Middle East expert Cahit Tuz says Emir Sheikh Tamim bin Hamad al Thani’s picking of Turkey as his first trip abroad after the crisis shows that he was trying to find out what kind of role Turkey could take in the negotiations.

Turkish President Tayyip Erdogan meets with Qatar's Emir Sheikh Tamim Bin Hamad Al-Thani in Ankara, Turkey, September 14, 2017.
Turkish President Tayyip Erdogan meets with Qatar's Emir Sheikh Tamim Bin Hamad Al-Thani in Ankara, Turkey, September 14, 2017.

Qatar’s Emir Sheikh Tamim bin Hamad al Thani on Thursday arrived in Ankara to meet with Turkish President Recep Tayyip Erdogan in his first trip abroad after the Gulf crisis erupted. 

On June 5, Saudi Arabia, the UAE, Egypt and Bahrain cut diplomatic ties and trade links with Qatar, with accusations of supporting terrorism based on its ties with the Muslim Brotherhood and Iran.

Few countries, including Israel, Saudi Arabia and the Egyptian government which came to power after toppling the country’s first democratically elected president, Mohammed Morsi, designate the Muslim Brotherhood as a terrorist organisation. 

Turkey has supported the Gulf ally against the blockage imposed by the Saudi-led block in terms of military cooperation and basic necessities, including food and medicine. 

In late July, President Erdogan paid a visit to the Gulf region in a bid to find a political solution to the crisis, also visiting Qatar.

Now the Qatari emir has picked Turkey for his first overseas trip, a week before the world leaders’ United Nations meeting in New York. 

The Qatari emir and President Erdogan are expected to discuss the crisis with the Gulf states. 

"Turkey's moves prevented a possible intervention"

“His picking of Turkey as his first trip abroad after the crisis shows that he was trying to find out what kind of role Turkey could take in the negotiations,” said Cahit Tuz, who is an expert in Middle East affairs, and deputy chairman of the Oriental Research Centre based in Istanbul.

Tuz said Turkey played a vital role in the crisis which could lead the process to a different level.

“The Gulf states were planning military intervention. Cutting diplomatic ties suddenly, closing international airspace and sea routes  –  all of which are the steps when one wants to attack a country – were signs of plans for a military intervention,” he said. 

“Turkey gave a clear message that they [the Saudi-led bloc] must give up the idea of a military operation against Qatar by sending troops and military equipment.”

“Turkey’s move both prevented a possible intervention and also forced the Gulf states to compose a list of demands for Qatar to start negotiations.”

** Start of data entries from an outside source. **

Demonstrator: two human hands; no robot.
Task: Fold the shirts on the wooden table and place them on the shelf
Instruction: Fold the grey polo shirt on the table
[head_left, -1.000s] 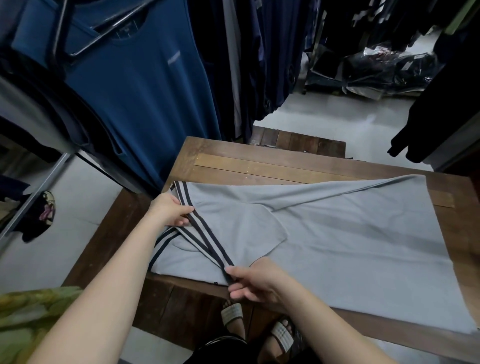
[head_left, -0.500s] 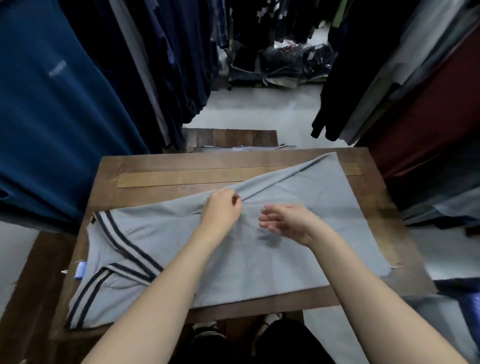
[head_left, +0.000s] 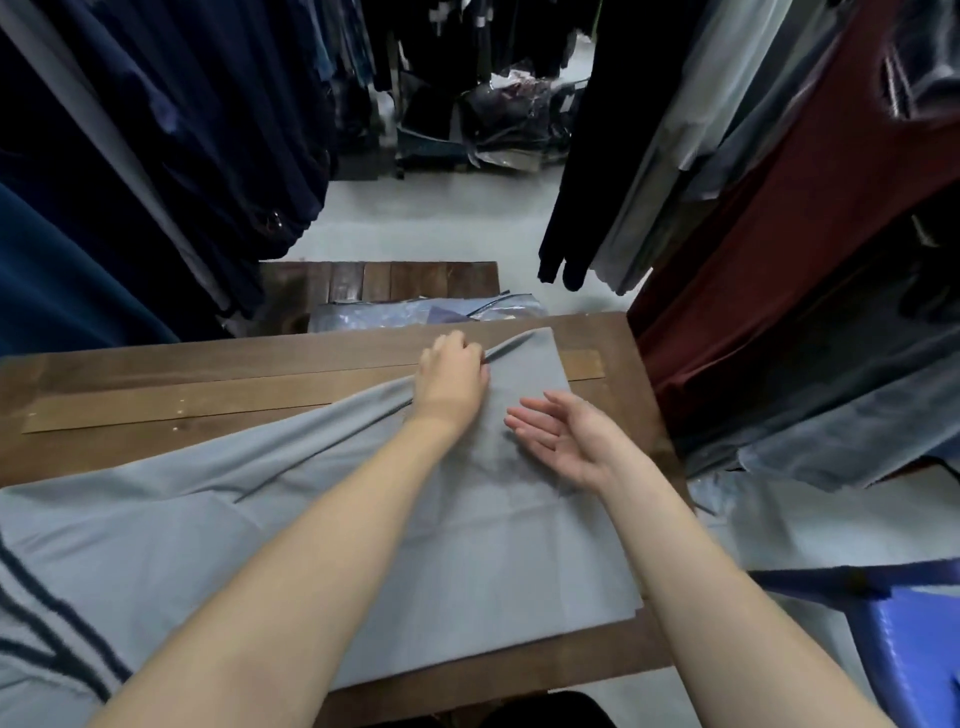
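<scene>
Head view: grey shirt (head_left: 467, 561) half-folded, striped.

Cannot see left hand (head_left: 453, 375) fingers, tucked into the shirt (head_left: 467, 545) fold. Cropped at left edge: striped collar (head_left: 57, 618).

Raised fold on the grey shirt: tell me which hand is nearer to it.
Left. The left hand grips the grey shirt right at that fold; the right hand is open, off to its right, over flat cloth.
</scene>
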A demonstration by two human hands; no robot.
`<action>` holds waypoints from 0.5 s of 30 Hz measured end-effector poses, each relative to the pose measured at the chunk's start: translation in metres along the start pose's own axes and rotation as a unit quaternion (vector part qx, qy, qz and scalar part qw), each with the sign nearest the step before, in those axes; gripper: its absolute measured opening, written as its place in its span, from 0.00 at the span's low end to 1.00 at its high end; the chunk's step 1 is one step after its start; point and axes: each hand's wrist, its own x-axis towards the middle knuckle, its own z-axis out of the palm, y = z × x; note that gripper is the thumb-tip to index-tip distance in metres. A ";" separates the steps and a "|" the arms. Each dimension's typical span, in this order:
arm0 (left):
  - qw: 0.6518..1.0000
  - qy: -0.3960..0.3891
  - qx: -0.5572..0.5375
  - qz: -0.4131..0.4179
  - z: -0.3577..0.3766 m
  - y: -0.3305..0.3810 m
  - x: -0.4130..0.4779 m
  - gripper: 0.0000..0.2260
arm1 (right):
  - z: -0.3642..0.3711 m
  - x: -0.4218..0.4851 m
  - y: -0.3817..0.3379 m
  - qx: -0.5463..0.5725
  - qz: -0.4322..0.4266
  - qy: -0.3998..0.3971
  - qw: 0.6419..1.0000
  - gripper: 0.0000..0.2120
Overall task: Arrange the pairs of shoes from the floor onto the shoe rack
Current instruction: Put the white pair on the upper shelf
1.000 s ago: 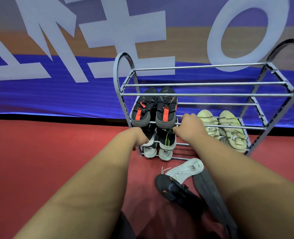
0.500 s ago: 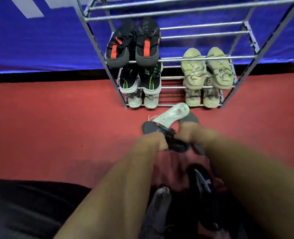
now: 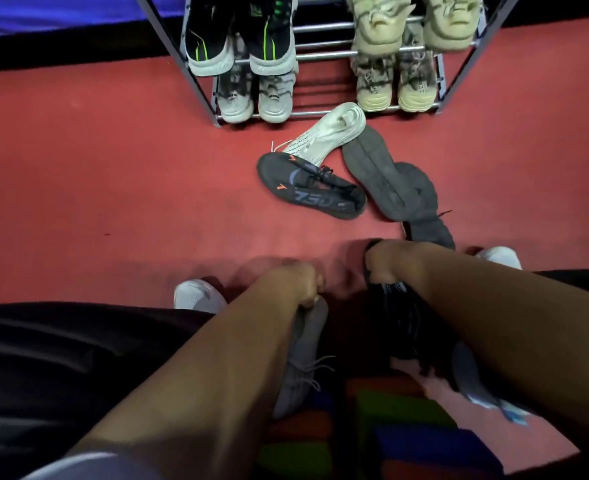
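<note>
My left hand (image 3: 300,282) grips the toe of a grey laced shoe (image 3: 300,358) low in the view, between my legs. Closed around a black shoe (image 3: 400,327), my right hand (image 3: 386,261) sits just to its right. Further out on the red floor lie a black shoe with an orange mark (image 3: 312,187), a white shoe (image 3: 327,133) on its side and a dark grey shoe (image 3: 386,178) sole up. The metal shoe rack (image 3: 203,81) stands at the top, holding black-and-green, grey and beige pairs.
My own white shoe tips (image 3: 198,296) (image 3: 499,256) rest on the red floor beside my arms. A multicoloured mat (image 3: 390,427) lies under the held shoes. A blue banner (image 3: 44,12) runs behind the rack. Open red floor spreads to the left.
The view tilted down from the rack to the floor. Both hands pulled back from the rack toward my body and closed on a grey shoe and a black shoe.
</note>
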 end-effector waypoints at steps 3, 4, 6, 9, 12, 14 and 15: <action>0.995 0.038 -0.086 -0.021 -0.003 -0.003 0.005 0.14 | 0.000 0.001 0.000 0.004 0.016 0.010 1.000 0.15; 0.988 0.058 -0.136 -0.037 -0.010 -0.003 0.001 0.14 | 0.001 0.003 0.001 0.005 0.030 0.018 0.999 0.14; 0.960 0.137 -0.233 -0.068 -0.020 -0.009 -0.002 0.13 | 0.002 0.007 0.004 0.025 0.031 0.029 0.999 0.14; 0.896 0.264 -0.345 -0.096 -0.038 -0.022 -0.002 0.14 | 0.002 0.011 0.005 0.047 0.018 0.050 0.997 0.14; 0.800 0.355 -0.464 -0.138 -0.060 -0.038 -0.002 0.16 | 0.002 0.010 0.006 0.116 0.033 0.091 0.989 0.18; 0.752 0.385 -0.512 -0.158 -0.068 -0.056 0.008 0.22 | 0.000 0.017 0.010 0.188 0.056 0.122 0.973 0.16; 0.737 0.388 -0.526 -0.172 -0.069 -0.066 0.015 0.26 | -0.004 0.020 0.012 0.219 0.056 0.151 0.962 0.15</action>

The four Gulf states asked Qatar to meet 13 demands, including closing the Turkish military base in the country, closing the Al Jazeera news network and reducing ties to their regional adversary Iran, an official of one of the four countries said.

The bloc later modified the demands and reduced it to six broad principles, excluding the closure of Al Jazeera from the list.

The question is “when will the sides agree to solve the crisis?” said Tuz, adding the Saudi-led bloc didn’t make their decision without US knowledge.

“US President Donald Trump was planning to kick off diplomatic negotiations between the Gulf states and Israel, but it was going to be impossible because of Qatar’s presence,” he said. 

“The crisis has many dynamics. So I expect no solution to the crisis in the short term, but the diplomatic process will start soon,” Tuz said.

The two leaders are also expected to discuss how to boost economic ties.